**Exercise goal**
Could you give the data that follows again exactly, without its pictures?

------------------------------------------------------------------------

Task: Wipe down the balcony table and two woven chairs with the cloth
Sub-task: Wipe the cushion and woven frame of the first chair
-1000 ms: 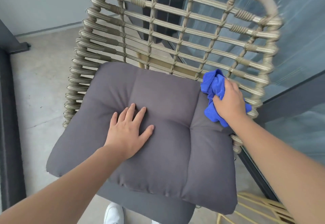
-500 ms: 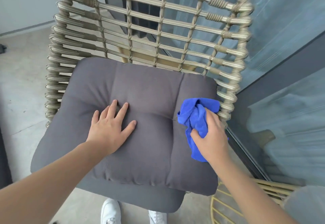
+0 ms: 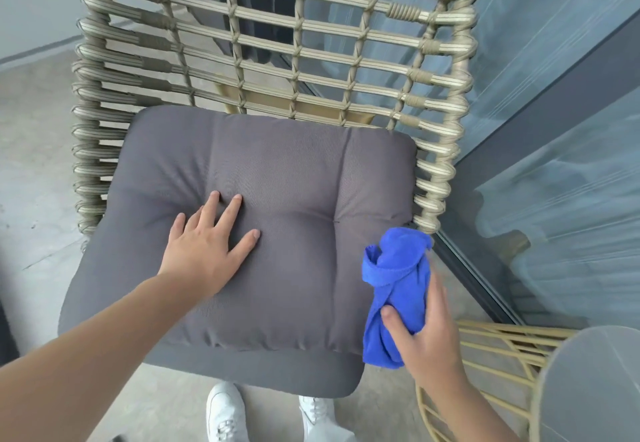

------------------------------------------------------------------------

**Response for this exercise**
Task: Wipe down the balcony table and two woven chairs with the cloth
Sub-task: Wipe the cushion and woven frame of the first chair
-1000 ms: 
-500 ms: 
+0 ms: 

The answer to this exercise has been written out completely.